▶ **Action item**:
Check each line of the data below for the string "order", then report how many lines have it and nothing else.

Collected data
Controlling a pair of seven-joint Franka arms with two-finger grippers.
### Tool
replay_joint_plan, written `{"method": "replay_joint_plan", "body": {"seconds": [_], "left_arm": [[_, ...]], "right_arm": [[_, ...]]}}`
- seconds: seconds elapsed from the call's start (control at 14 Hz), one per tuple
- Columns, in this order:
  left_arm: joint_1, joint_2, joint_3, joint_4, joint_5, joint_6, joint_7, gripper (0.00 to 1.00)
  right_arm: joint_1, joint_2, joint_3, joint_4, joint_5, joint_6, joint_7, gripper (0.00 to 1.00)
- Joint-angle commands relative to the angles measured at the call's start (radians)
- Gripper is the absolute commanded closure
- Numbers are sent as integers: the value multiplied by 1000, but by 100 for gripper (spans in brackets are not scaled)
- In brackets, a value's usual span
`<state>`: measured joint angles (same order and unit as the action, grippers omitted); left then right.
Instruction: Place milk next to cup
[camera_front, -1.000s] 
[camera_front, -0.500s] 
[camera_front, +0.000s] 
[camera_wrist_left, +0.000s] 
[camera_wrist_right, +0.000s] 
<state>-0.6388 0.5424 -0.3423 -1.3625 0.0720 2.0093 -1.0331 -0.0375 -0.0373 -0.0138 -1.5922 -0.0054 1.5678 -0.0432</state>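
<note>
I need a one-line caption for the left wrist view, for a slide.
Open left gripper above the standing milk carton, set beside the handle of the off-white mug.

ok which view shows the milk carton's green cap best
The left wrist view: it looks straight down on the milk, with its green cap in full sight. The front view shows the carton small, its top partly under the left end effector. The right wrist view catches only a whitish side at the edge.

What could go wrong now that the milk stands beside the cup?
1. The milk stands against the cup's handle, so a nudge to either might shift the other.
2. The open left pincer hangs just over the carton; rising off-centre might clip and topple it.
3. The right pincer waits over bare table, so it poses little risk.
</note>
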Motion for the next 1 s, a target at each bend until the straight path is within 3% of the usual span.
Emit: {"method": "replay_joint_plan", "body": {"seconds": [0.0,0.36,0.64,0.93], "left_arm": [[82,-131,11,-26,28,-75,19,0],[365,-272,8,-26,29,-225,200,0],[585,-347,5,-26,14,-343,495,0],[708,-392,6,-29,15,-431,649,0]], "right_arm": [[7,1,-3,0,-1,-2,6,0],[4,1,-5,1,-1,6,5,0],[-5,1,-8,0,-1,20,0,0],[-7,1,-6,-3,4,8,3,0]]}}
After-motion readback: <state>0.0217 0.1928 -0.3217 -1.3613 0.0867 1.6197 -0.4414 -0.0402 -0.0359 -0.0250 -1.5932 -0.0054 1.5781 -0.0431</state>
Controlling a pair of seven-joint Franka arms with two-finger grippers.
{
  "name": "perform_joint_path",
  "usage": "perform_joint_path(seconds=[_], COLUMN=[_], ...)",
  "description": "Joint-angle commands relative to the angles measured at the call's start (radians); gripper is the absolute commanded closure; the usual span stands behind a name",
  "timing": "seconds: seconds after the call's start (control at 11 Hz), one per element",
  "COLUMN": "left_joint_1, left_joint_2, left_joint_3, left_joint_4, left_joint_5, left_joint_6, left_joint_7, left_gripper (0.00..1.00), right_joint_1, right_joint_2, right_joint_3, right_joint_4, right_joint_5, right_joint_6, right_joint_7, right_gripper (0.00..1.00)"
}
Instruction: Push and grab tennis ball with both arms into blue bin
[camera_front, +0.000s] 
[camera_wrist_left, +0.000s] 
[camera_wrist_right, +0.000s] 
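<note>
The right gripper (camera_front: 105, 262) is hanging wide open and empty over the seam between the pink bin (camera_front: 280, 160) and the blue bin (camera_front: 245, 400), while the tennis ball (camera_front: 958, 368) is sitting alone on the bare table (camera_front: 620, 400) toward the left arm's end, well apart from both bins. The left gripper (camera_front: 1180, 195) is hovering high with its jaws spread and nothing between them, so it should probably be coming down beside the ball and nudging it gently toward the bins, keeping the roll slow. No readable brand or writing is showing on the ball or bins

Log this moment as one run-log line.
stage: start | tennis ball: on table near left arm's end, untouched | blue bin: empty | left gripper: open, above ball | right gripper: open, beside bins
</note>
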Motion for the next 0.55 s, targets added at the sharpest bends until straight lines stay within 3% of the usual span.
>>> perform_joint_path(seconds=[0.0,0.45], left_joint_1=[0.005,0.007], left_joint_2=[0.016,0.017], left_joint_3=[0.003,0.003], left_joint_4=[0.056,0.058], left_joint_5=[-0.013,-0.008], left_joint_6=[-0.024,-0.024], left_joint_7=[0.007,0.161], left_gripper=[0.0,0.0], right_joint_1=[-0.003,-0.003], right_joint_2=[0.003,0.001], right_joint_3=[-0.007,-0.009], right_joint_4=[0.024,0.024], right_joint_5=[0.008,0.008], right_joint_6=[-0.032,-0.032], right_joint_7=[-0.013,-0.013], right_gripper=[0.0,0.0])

▶ **Your response**:
2